No matter whether one turns left or right … and we’ll leave ‘er right there

Well, you know how it is once you get to surfing –‘Let’s go surfin’ now, everybody’s learning how, c’mon and safari with me’ — on the old Weborooskie. Pretty soon you’ve gone from one side of the street to clear across the Chihuahuan Desert on out and over Pacific Beach.

It all started with a drive to work one morning last week. Here I am on Willow at North streets in downtown Beaumont. Here the road is one way, and three lanes from Interstate 10 all the way through downtown to old U.S. Highway 90 a.k.a.

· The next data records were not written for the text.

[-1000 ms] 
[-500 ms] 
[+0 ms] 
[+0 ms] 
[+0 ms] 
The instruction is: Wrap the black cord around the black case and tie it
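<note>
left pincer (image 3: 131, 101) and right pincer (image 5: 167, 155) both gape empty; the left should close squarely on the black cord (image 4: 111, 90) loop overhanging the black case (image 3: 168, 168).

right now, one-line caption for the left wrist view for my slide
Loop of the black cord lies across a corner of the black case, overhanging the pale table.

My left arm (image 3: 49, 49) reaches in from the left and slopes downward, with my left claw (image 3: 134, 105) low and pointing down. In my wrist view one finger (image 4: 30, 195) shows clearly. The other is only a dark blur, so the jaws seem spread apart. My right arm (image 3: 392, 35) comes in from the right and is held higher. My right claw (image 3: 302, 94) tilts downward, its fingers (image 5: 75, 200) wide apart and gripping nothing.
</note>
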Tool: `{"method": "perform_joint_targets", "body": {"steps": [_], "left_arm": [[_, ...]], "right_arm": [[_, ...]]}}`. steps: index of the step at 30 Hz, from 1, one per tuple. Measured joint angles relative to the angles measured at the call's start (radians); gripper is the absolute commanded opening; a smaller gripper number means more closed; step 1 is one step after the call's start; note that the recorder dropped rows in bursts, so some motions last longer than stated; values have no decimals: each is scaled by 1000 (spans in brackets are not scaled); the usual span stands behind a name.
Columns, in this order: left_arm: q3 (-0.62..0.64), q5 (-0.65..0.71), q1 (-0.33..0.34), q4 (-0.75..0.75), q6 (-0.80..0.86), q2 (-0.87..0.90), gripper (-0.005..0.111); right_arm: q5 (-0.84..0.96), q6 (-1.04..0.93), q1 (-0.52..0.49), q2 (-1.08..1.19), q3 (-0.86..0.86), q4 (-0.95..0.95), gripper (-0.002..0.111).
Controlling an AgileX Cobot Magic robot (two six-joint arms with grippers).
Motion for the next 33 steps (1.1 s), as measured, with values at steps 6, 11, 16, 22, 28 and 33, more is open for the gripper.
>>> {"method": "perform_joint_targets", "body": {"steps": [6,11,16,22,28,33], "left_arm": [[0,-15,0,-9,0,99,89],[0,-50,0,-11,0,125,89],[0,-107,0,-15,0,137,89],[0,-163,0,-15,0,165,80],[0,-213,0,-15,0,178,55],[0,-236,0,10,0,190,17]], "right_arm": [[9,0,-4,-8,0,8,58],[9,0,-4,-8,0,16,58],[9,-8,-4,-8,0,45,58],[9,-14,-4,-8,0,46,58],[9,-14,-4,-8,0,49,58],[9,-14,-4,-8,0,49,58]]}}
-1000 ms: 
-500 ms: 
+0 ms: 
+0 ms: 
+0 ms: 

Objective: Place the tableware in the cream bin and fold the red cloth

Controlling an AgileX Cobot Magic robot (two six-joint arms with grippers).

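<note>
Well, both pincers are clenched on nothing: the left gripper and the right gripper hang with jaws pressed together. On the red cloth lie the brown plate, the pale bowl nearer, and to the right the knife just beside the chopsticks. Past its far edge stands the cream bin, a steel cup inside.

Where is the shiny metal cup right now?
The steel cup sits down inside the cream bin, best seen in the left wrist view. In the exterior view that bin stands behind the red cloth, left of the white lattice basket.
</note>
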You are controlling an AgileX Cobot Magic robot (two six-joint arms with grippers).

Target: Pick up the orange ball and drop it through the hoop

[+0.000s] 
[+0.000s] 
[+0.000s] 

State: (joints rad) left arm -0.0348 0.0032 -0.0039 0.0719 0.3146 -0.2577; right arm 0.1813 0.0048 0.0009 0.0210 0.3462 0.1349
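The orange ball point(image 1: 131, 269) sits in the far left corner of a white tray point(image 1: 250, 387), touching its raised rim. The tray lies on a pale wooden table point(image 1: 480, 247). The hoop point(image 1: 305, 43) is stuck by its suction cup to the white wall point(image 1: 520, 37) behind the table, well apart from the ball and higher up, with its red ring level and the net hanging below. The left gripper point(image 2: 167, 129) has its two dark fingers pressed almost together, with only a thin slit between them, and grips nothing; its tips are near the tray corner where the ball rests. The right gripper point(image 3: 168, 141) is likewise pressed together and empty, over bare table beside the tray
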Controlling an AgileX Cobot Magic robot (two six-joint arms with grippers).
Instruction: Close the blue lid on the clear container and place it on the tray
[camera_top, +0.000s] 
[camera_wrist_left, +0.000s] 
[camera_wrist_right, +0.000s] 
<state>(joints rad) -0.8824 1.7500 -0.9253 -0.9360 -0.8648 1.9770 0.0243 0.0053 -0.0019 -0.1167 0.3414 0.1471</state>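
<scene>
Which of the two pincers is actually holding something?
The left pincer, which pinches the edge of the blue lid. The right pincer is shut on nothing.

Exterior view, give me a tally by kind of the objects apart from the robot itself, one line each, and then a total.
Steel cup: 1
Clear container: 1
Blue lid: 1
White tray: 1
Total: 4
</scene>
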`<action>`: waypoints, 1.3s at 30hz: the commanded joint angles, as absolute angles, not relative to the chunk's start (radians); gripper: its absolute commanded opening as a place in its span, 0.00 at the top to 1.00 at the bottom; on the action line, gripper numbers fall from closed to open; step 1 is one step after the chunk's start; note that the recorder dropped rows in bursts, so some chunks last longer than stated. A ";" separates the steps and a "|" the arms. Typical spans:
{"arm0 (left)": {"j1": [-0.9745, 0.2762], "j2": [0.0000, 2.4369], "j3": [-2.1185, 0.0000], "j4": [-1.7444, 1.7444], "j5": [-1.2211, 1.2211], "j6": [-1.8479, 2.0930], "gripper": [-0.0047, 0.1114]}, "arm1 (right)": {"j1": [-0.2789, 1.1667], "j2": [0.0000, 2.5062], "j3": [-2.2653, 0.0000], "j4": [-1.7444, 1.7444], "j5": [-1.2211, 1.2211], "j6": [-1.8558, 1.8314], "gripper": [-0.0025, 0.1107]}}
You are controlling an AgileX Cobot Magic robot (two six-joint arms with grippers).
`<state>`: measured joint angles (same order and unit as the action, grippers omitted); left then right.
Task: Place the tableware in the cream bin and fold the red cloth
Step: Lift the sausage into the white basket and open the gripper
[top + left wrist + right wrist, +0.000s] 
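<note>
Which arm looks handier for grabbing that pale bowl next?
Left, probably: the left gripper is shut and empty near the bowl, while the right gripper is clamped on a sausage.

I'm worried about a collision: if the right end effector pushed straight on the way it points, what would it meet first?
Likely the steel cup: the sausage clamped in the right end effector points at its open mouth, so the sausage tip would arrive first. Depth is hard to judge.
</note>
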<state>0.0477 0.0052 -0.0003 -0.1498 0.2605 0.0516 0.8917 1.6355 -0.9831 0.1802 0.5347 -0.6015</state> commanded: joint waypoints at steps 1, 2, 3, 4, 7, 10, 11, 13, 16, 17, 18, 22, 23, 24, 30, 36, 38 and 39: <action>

College Street where it would run into Waterfront Park on the Neches River did its route not stop at Main Street. There it is surrounded by the somewhat modernity of the City Hall and the BPD headquarters catty cornered across the street. Then there is the much more elderly modernity of the Beaumont Public Library.

Sometime in the past few years they closed Main Street between the privately-owned, LaSalle Corrections-run Jefferson County Downtown Jail and the Jefferson County Courthouse. Also that little street there included the old entrance to the Port of Beaumont.

Excuse me, but I went a way too far. I waited for the car in front of me to turn left on the red light as a traffic light stopped the cars on Willow. Beaumont doesn’t have what I would call an overabundance of one-way streets. That would certainly be the case as compared to Waco. That city where I worked for seven years and lived for six and a half years must have been laid out by an engineer who had a strong taste for something strong. That is even though the always battling pamphleteer William Cowper Brann, or Brann the Iconoclast, who at the time was perpetually at war with Baylor University and its Baptist supporters. This at the late 19th century saw Brann as one of the most popular writers in America. Brann, who used to call Waco “Jerusalem on the Brazos,” was involved in a 1898 shootout on the streets of Waco near the present day city hall. Brann died from his gunshot wounds, but not before pulling a gun and shooting his assailant, a rabid Baylor supporter named Tom Davis.

Speaking of city streets, Beaumont still has its one-ways: Laurel and Liberty which run from downtown to form what is now Phelan Boulevard. The boulevard runs past the goats and Miller’s Discount Liquor on its way to the West End. Pearl and Orleans also run in opposite directions downtown. There are others going one way.

Am I ever going to get to my tale about stopping at North on Willow? Why yes, since you asked. The car in front of me was signaling left as it stopped there at the one-way North. The traffic signal was a plain red light for us folks headed only one way, which was south. No red with an arrow pointing left. So why didn’t the car in front of me turning left? Well, because it was a case of ignorance of the law. And you know what they say about that. So, you ignorant son of a Ditch Witch, why didn’t you turn?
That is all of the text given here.